Além disso, por ser um relógio, Snoopy também identifica horário e data. Então, o personagem também vai comemorar o aniversário do usuário e decorar sua casinha para o Natal. Ou simplesmente acordar após uma boa noite de sono quando o usuário acorda. Estas funcionalidades criam um novo nível de conexão emocional com um relógio. Afinal, que outro relógio pode desejar um feliz aniversário?
Para aumentar as chances do usuário se surpreender com as diferentes animações do relógio, o time de desenvolvimento da Apple descobriu que poderia “simplesmente” rotacionar certas animações por 6 graus a cada minuto. Ainda que exista um complexo código de decisão por trás da dinâmica das animações, desenvolvido pela equipe de engenharia de software da empresa, a rotação dos personagens cria uma sensação de novidade.

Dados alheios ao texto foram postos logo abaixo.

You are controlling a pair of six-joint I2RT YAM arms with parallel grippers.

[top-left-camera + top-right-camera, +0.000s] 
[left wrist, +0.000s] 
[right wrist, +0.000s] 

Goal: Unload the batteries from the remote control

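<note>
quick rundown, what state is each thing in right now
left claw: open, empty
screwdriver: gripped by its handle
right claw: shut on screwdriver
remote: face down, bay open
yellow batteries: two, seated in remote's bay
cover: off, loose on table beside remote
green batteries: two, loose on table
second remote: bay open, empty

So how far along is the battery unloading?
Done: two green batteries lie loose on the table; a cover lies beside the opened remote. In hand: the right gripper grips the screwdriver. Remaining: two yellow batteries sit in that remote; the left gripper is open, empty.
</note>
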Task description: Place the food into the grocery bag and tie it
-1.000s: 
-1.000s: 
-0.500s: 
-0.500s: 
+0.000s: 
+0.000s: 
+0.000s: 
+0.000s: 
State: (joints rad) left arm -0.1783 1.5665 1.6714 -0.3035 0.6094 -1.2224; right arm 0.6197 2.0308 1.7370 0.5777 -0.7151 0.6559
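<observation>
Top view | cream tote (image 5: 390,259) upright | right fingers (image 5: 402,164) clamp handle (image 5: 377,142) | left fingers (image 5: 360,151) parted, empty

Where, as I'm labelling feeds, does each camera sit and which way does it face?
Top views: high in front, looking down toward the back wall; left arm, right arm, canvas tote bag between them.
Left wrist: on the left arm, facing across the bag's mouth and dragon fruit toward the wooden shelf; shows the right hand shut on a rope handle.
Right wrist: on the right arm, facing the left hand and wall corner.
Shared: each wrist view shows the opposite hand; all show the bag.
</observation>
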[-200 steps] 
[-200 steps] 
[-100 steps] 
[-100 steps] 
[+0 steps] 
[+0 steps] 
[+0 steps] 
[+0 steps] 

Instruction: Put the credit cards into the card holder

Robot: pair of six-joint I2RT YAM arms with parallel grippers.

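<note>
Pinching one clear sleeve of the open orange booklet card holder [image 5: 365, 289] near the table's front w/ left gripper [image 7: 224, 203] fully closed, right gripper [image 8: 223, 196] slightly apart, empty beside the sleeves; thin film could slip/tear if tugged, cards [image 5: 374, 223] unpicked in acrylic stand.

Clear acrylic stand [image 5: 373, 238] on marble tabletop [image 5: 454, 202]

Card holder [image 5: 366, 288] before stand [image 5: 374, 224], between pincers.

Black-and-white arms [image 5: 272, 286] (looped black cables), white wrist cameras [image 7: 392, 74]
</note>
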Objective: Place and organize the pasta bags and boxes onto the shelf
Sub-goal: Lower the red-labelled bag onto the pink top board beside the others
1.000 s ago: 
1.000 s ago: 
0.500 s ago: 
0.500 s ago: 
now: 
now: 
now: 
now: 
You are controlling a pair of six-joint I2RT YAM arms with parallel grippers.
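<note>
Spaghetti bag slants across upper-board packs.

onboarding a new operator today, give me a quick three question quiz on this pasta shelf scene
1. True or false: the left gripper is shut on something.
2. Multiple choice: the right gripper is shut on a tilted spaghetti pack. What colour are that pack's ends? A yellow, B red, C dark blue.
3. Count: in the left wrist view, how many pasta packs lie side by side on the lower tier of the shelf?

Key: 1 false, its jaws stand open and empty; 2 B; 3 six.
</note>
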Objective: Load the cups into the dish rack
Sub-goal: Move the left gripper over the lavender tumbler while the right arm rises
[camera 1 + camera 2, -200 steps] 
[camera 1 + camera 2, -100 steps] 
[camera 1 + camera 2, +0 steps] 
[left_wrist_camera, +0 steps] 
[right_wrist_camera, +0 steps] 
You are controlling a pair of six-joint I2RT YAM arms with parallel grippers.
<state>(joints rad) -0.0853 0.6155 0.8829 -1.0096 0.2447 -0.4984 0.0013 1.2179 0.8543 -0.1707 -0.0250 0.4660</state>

Este pequeno efeito ilusório, somado a pequenas mudanças em alguns quadros, faz com que haja diferentes animações durante o dia, tornando as 148 animações em uma infinidade de possibilidades.
Outro aspecto trazido para o mostrador do Apple Watch é a paleta de cores. Chamada de “Sunday Surprise”, ela traz semitons de cinza de segunda a sábado, e explode em cores no domingo. Esta é outra referência direta às tirinhas originais, pois é a mesma paleta de cores que Charles Schulz usava para produzir as impressões.
Em uma era pré-digital, Schulz usava papel vegetal e lápis de cor para mostrar à gráfica onde e quais cores usar. Em seguida, ele escrevia o número correspondente da paleta de cores no papel vegetal para que a gráfica pudesse fazer a correspondência das cores. Basicamente, o papel vegetal colorido funcionava como um guia de cores. Apesar de parecer algo banal para os padrões modernos, esse era um processo muito trabalhoso para o artista e para a gráfica da época. Já no Apple Watch, esta paleta funciona para customizar o visual de acordo com o gosto do usuário.
“Os usuários têm uma ampla variedade de opções para atender a seus gostos e estados de espírito. A personalização é diversificada e flexível. No lançamento inicial [do Apple Watch], oferecíamos 10 categorias de mostradores, mas esse número já supera os 50 atualmente”, afirma Eric Charles, Apple Watch Product Marketing
Todo este processo foi possível também devido a uma questão física. O atual estúdio de design da Apple possui uma configuração única que reúne diversas disciplinas de design em um espaço aberto. Em um determinado momento do processo, esta dinâmica facilitou a criação de um gradiente de meio-tom perfeito, desenvolvido em apenas 20 minutos por um prototipador interno. Ele também transformou essa criação em uma ferramenta ajustável, facilitando todo o processo.
Como a Apple não utiliza ferramentas padronizadas e tudo é personalizado, desde o hardware até padrões de fundo digitais, este é o nível de perfeccionismo herdado da cultura criada por Steve Jobs. Esse nível de atenção aos detalhes, mesmo que pareça mínimo, é típico da abordagem da Apple. Pode parecer um detalhe trivial, beirando o obsessivo, apenas para criar um padrão de fundo estático ou uma interação de 5 segundos com o usuário, mas é o tipo de coisa feita todos os dias na Apple e esta abordagem de design thinking faz toda a diferença nos produtos da marca.